Oil painting did not come easy but he applied his love of the medium and a dedicated spirit to learning the craft and began making increasingly larger and more complicated compositions. His efforts utilizing printmaking techniques yielded strong results and his preferred subjects of musicians and still lives rapidly expanded to include figurative forms based on his preoccupation with dance.
These works came to the attention of a regional art critic who upon seeing them at the Jackson Street Gallery in Seattle wrote in West Magazine Building on the necessarily spontaneous nature of the monotype medium, Wikstrom has attained a remarkable freshness and intimacy. Though the work is small in scale, there is a depth and enigmatic intensity to the individual images which make up for an absence of monumentality or structural conviction. He further cites William’s close harmony of image and material and these he will continue to develop over the course of his career.
His sculptures of wood, stone and cardboard have a raw and emotional quality that provoke and seduce. Often creating a tableau for a drama to occur that projects from the wall in sharp contrast. Various figurative pieces are smooth to the touch and invite caress.

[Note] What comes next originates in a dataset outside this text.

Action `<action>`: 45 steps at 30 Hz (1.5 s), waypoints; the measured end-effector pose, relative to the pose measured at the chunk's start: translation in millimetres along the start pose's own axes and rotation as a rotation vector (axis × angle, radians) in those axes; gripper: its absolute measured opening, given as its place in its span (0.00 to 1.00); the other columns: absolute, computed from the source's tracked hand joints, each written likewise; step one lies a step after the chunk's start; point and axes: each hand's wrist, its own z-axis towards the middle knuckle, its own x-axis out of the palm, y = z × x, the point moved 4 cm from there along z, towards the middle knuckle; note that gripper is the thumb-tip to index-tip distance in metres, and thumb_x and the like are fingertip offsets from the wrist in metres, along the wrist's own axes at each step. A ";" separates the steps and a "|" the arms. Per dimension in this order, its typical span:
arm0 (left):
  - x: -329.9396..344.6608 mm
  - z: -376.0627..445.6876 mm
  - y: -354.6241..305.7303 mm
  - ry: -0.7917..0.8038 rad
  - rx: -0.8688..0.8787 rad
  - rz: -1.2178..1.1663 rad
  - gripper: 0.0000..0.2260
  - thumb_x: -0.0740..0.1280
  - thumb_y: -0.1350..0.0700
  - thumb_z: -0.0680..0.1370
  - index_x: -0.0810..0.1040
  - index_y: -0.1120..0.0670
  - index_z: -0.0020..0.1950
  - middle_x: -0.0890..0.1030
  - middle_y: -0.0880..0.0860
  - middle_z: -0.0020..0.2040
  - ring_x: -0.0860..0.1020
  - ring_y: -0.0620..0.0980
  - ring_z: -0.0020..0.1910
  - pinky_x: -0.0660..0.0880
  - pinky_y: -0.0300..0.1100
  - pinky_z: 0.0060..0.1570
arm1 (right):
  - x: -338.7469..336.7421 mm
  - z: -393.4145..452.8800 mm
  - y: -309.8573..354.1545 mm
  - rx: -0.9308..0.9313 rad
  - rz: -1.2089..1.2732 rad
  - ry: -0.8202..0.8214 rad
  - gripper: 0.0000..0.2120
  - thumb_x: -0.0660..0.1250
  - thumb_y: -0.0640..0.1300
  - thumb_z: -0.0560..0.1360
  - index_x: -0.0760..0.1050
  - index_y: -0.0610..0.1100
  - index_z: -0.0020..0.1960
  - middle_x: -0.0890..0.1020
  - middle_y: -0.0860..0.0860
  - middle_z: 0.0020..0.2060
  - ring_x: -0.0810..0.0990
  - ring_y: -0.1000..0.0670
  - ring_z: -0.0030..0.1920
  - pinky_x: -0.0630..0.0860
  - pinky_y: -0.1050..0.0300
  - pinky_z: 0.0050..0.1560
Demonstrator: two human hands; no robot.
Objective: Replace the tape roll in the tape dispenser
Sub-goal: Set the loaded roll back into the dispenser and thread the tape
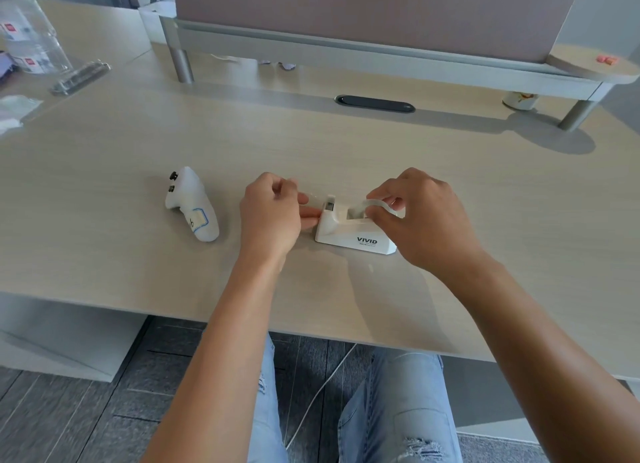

Curatorial Activities and Arthead Gallery
William’s active involvement in numerous creative circles soon expanded to include installations in galleries and festival venues. He had learned the craft of framing at a local shop and worked in art supply stores where he met fellow artists, advised them on presentation options and supported their efforts to broaden appreciation of their work. He was assistant curator at the Bumbershoot Arts Festival and helped lead efforts to save the Pike Place Market by joining an effort to paint murals around the Seattle landmark.
In 1981 he was assistant to a former print shop in North Wallingford that had been developed into a modest gallery and frame shop. Tangletown is a convivial neighborhood of markets, coffeehouses and cafes and William was pleased to move into the small studio space behind the Gallery. He began to be more involved with the operation and after mounting modest exhibitions and framing for a year he realized the opportunity to purchase the business. Lean years followed and though overextended many times he managed somehow to keep the place active.
Over the years the Arthead Gallery has produced and presented a wide array of styles and artists. Group and thematic exhibitions have been conducted that inspire and educate. Noted Northwest artists Mary Henry, Phillip Levine and Lyle Silver have had exhibitions along with dozens of others to make the gallery one of the longest running exhibit spaces around.
A Continuing Presence
William adopted new forms of communication as they presented themselves. While still active with painting and drawing, sculpture and collage he would soon add camera and computer to his repertoire. His weekly public access TV program, now called Grunge Jazz has gone through various incarnations as it sought ways to document Seattle’s best musicians and artists. He has been a regular fixture on the club scene with camera in hand to capture the ephemeral quality of music for later generations. Some of the subjects he has captured include Wayne Horvitz, Bill Frizell and jazz great Michael White.
He became proficient with Adobe’s Photoshop program and the dynamic possibilities of representation were immediately apparent in the works he produced.
A stronger business partnership has allowed Wikstrom to mount regularly scheduled exhibitions and these have added to the cultural vitality of the area. At a time when quality and compassion has diminished he has helped to promote emerging talent, rediscover neglected masters and create his own significant body of work.